- **Task requirements**
The entries below contain pictures, which are to be left out; write out exactly, and only, the lines from the line with "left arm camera" up to and including the line with "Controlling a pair".

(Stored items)
Segment Open
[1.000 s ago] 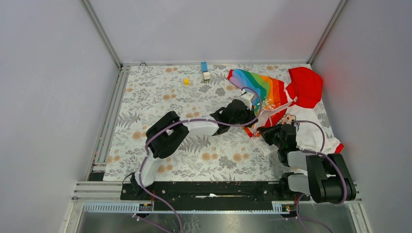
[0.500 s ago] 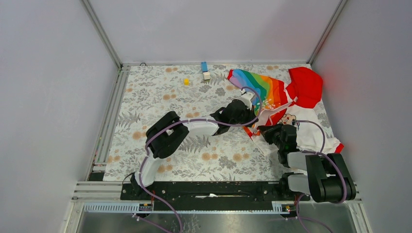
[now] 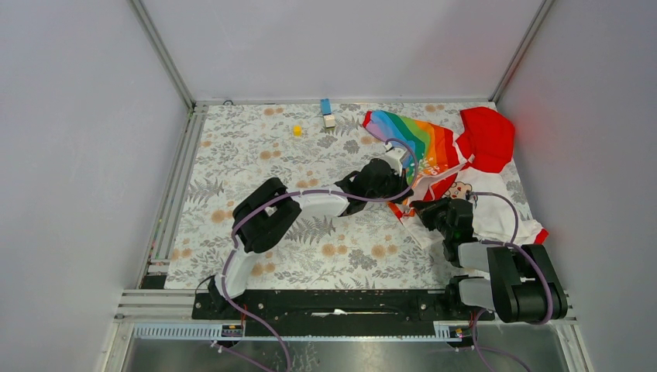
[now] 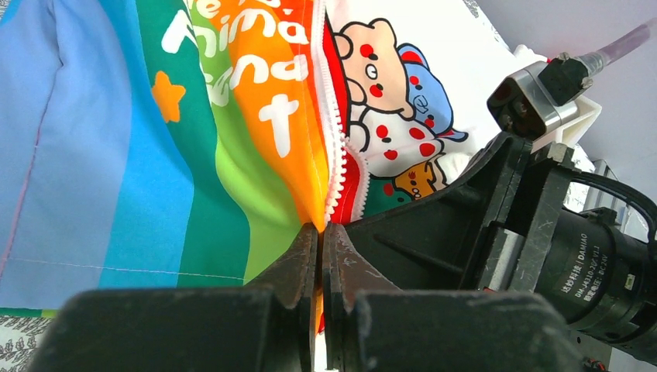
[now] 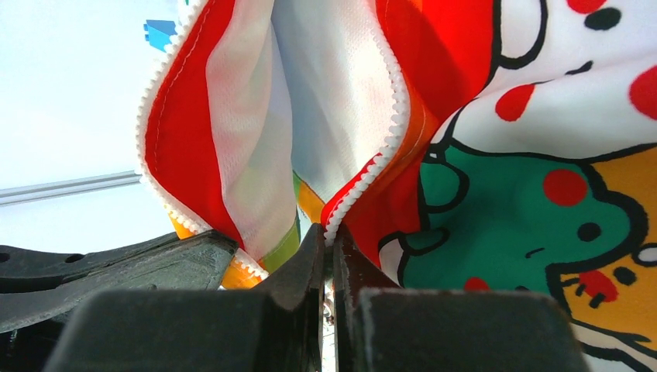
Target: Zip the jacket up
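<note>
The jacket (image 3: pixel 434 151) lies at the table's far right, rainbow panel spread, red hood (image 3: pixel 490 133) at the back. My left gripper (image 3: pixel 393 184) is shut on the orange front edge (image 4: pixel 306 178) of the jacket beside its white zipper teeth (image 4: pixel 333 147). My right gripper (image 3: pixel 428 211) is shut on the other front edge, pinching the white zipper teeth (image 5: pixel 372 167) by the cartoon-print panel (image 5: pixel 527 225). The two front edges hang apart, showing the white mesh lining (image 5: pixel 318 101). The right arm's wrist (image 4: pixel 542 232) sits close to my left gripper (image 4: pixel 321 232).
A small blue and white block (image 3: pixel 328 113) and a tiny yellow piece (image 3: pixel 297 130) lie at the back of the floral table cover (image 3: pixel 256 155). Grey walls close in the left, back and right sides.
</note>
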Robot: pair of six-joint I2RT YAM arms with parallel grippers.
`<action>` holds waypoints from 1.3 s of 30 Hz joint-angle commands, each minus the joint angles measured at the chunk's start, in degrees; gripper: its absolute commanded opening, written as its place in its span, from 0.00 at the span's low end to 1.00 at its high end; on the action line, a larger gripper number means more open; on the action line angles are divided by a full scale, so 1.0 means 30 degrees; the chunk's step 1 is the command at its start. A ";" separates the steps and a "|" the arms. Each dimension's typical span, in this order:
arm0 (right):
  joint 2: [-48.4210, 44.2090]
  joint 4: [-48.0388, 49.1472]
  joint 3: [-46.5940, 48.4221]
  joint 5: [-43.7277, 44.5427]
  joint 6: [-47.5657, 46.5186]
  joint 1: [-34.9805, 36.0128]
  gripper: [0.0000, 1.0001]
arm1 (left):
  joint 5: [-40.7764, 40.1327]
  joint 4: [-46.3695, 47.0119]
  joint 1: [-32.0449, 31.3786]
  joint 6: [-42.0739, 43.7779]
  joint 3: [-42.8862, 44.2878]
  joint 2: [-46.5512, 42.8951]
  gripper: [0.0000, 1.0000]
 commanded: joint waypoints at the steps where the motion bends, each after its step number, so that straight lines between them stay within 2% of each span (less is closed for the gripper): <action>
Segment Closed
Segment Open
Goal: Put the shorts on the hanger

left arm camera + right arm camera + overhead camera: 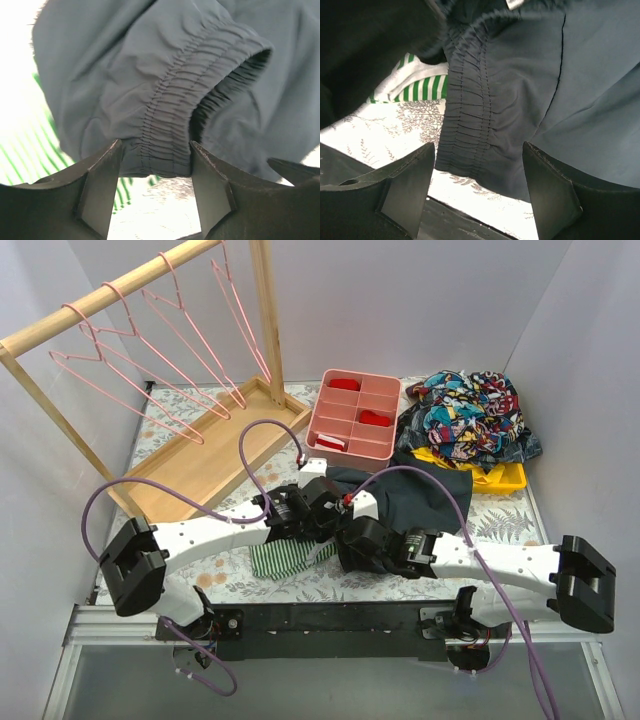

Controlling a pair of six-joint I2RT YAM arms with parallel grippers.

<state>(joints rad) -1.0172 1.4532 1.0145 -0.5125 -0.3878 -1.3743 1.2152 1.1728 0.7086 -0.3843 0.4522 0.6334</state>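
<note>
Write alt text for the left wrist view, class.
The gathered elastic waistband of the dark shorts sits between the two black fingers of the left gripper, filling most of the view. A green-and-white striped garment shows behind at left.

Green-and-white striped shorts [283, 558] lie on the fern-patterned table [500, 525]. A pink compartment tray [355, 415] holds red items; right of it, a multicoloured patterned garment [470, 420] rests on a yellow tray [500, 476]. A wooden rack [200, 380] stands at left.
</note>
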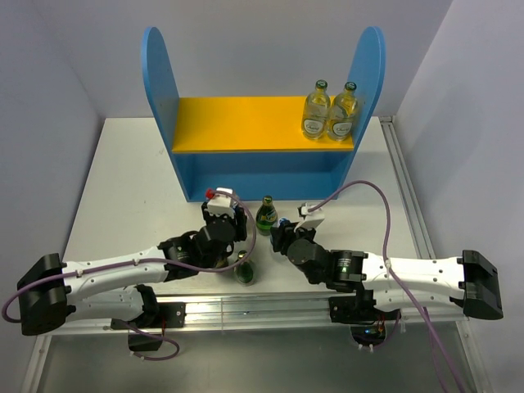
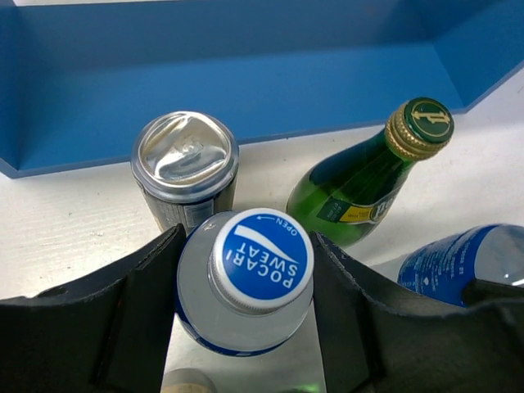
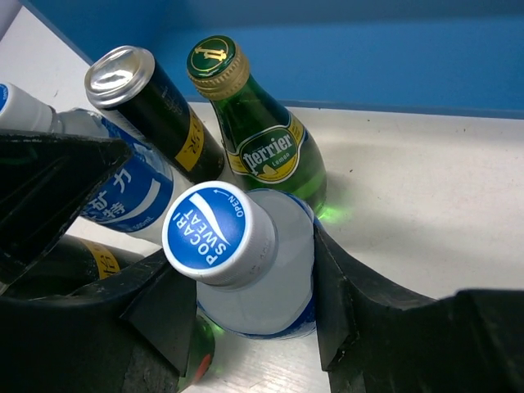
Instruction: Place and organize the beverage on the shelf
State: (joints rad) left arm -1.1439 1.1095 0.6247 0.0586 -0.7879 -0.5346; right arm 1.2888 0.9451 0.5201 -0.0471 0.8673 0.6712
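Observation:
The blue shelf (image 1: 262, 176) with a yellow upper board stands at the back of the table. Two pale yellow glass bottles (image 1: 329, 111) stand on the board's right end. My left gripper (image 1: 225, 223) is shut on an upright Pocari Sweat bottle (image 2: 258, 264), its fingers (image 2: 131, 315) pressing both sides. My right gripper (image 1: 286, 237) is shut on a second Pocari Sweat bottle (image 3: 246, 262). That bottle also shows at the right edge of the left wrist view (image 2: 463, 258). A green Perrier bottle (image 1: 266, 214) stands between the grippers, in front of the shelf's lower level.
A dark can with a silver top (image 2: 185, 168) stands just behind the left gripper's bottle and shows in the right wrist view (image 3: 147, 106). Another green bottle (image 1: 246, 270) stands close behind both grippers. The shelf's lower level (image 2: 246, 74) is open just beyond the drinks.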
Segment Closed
- **Task output**
left arm camera + right arm camera + overhead camera: 

Controlling a pair of six-joint I2RT YAM arms with parallel grippers.

That concludes the answer to this exercise.